Work order. Return only the tail of the data below, word for word: the line with "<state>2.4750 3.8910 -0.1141" and each line after it through the final one.

==== Exercise data ====

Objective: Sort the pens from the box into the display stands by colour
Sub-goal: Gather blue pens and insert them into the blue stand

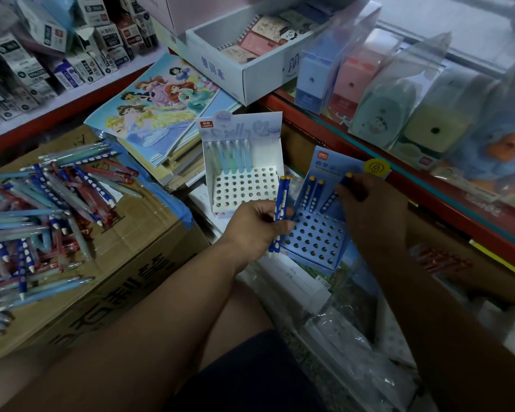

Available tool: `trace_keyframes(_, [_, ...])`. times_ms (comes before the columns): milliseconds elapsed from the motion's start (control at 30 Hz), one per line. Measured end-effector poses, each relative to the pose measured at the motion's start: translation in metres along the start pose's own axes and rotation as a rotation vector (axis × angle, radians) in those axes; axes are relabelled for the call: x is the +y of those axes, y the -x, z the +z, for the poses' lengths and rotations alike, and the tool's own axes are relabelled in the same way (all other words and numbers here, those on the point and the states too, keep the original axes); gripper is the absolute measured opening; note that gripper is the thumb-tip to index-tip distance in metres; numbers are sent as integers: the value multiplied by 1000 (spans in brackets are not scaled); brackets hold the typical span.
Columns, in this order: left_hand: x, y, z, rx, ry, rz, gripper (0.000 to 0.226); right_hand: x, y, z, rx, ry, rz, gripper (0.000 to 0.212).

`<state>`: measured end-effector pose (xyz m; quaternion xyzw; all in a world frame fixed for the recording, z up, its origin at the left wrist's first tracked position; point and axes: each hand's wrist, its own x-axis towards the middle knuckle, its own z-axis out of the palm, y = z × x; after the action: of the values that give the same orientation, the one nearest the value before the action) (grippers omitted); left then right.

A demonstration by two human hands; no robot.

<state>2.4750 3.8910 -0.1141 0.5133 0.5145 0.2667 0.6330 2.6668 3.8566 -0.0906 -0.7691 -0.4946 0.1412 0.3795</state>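
The scene is dim with a cool, bluish cast. The strongest light falls from the upper right, where the clear plastic packs (378, 72) carry pale glare. The left forearm (161, 322) and right forearm (428, 307) lie in deep shadow along the bottom. Focus is sharpest at the centre, on the white display stand (275, 153) and the blue display stand (330, 162). Towards the edges detail smears: the cartons (27, 55) at upper left and the plush toy (500, 156) at right are blurred, and the wide lens bends the red shelf edge (72, 110).
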Motion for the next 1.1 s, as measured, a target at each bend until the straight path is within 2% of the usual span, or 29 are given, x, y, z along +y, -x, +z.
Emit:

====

Solution.
<state>2.4750 3.8910 -0.1141 0.5133 0.5145 0.2667 0.6330 2.6668 3.8566 -0.0906 -0.7691 -0.4946 0.1412 0.3795</state>
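The scene is dim with a cool, bluish cast. The strongest light falls from the upper right, where the clear plastic packs (378, 72) carry pale glare. The left forearm (161, 322) and right forearm (428, 307) lie in deep shadow along the bottom. Focus is sharpest at the centre, on the white display stand (275, 153) and the blue display stand (330, 162). Towards the edges detail smears: the cartons (27, 55) at upper left and the plush toy (500, 156) at right are blurred, and the wide lens bends the red shelf edge (72, 110).
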Motion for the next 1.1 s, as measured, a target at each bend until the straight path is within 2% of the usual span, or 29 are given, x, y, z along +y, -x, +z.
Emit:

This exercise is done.